La russian roulette clause, detta anche “patto del cowboy”, è una clausola comune nei patti e statuti societari, a far tempo dalle prime contaminazioni del diritto italiano con il diritto anglosassone.
Il suo scopo è di evitare situazione di stallo decisionale, e la conseguente paralisi della società.
Si prenda il caso di una S.r.l. partecipata in via paritetica, al 50%, da due soci.
È ormai prassi comune prevedere nello statuto o in un patto parasociale che, ricorrendo determinate ipotesi di stallo in assemblea o nel cda, l’uno o l’altro socio (la c.d. “Parte offerente”) abbia la facoltà di determinare il prezzo di trasferimento delle rispettive quote di partecipazione al capitale; e che l’esercizio di tale facoltà costringa l’altro socio (il “socio oblato”) alla seguente alternativa: o il socio oblato accetta di comprare la quota di partecipazione della Parte offerente al prezzo dalla stessa determinato, o, in difetto, la Parte offerente potrà comprare, al medesimo prezzo, la quota di partecipazione del socio oblato.
È evidente che questa clausola si presta a diverse formulazioni, mantenendo comunque la funzione di determinare la cessazione dello stallo della società.
A margine di detta clausola, la cui validità è stata riconosciuta, con dei distinguo, dai Consigli notarili chiamati a pronunciarsi sulla sua validità (v. infra), si è affiancata una querelle giudiziaria che ha sancito in primo e in secondo grado la validità della clausola in questione (Trib.

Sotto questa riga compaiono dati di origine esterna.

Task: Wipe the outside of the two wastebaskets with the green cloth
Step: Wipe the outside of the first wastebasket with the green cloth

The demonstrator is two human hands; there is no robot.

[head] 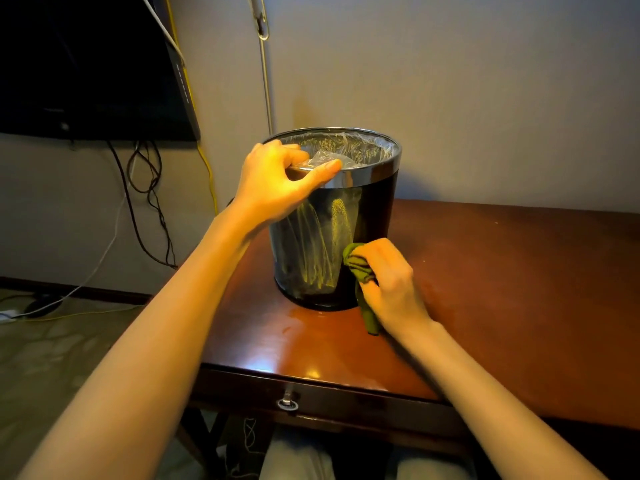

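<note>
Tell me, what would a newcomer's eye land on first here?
Probably the dark wastebasket standing on the reddish wooden table, with a shiny rim and a clear liner inside. The left hand grips its rim, while the right hand presses a green cloth against its lower side. Pale streaks show across the front of the wastebasket.

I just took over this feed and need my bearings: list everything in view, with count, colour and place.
wastebasket: one, black with silver rim, on the table
plastic liner: one, clear, inside the wastebasket
green cloth: one, against the wastebasket's lower side
table: one, reddish-brown wood, drawer with a ring pull
television: one, black, upper left wall
cables: several, black, white, yellow, below the television
left hand: gripping the rim
right hand: holding the cloth
</note>
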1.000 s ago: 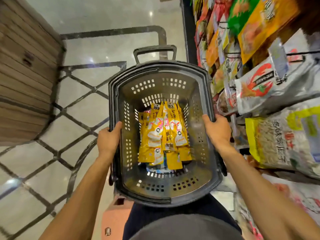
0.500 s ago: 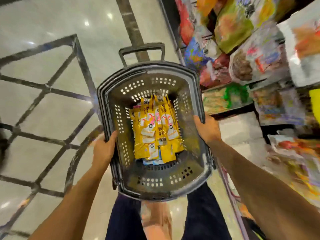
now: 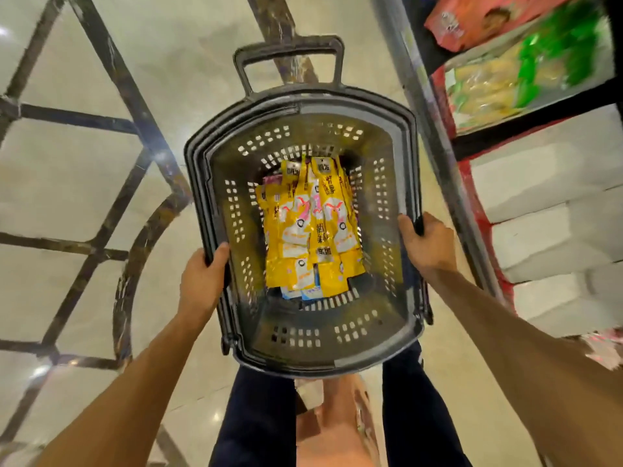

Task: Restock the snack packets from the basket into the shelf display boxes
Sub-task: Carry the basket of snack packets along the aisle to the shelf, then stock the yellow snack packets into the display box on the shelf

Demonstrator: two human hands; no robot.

Roma, Sez. spec. imprese, 19 ottobre 2017, n. 19708; App. Roma, Sez. spec. imprese, 3 febbraio 2020, n. 782).
La stessa è stata infatti riconosciuta come diretta a realizzare interessi meritevoli di tutela secondo l’ordinamento giuridico, evitando situazione di paralisi dell’operatività della società e concedendo ad entrambi i soci il diritto di rendersi acquirenti o venditori delle partecipazioni dell’altro socio.
Inoltre, all’interno del diritto societario non esiste alcuna norma imperativa implicita che vieti o renda illegittima ex ante una clausola antistallo del tipo della russian roulette clause, a patto che la clausola non porti ad una determinazione iniqua del prezzo della partecipazione.
La giurisprudenza della Suprema Corte, con ordinanza n. 13545 del 29 aprile 2022, chiamata a pronunciarsi sulla sentenza della Corte d’Appello di Roma, Sez. spec. imprese, 3 febbraio 2020, n. 782, stante l’assoluta novità e complessità delle questioni sollevate, ha ritenuto necessario affidare un approfondimento della russian roulette clause all’ufficio del Massimario e del Ruolo, alla luce del quadro normativo, giurisprudenziale e dottrinale, anche straniero, di tale clausola, con particolare riguardo alla sua validità ed efficacia tra le parti stipulanti.
Più pragmaticamente, i Consigli notarili investiti della valutazione di tale clausola non hanno avuto difficoltà a dichiararne la legittimità.
Tuttavia, vi è un’aperta spaccatura tra il Consiglio dell’Ordine di Milano e quello di Firenze sul controvalore economico della partecipazione del socio uscente.
Il primo, con la massima n. 181/2019, ha precisato che la russian roulette clause è legittima, ma subordinatamente al fatto che, in caso di liquidazione del socio uscente, il prezzo stabilito dal socio proponente non sia inferiore al valore di mercato della partecipazione.
Il secondo, con la massima n. 73/2020, ha specificato che la russian roulette clause è legittima anche se preveda la liquidazione del socio uscente a un prezzo non allineato al valore monetario che il socio stesso percepirebbe in caso di recesso dalla società o di riscatto delle sue partecipazioni.
Stante la suddetta differenza di vedute tra i due Consigli notarili, sarebbe utile un intervento chiarificatore della Suprema Corte.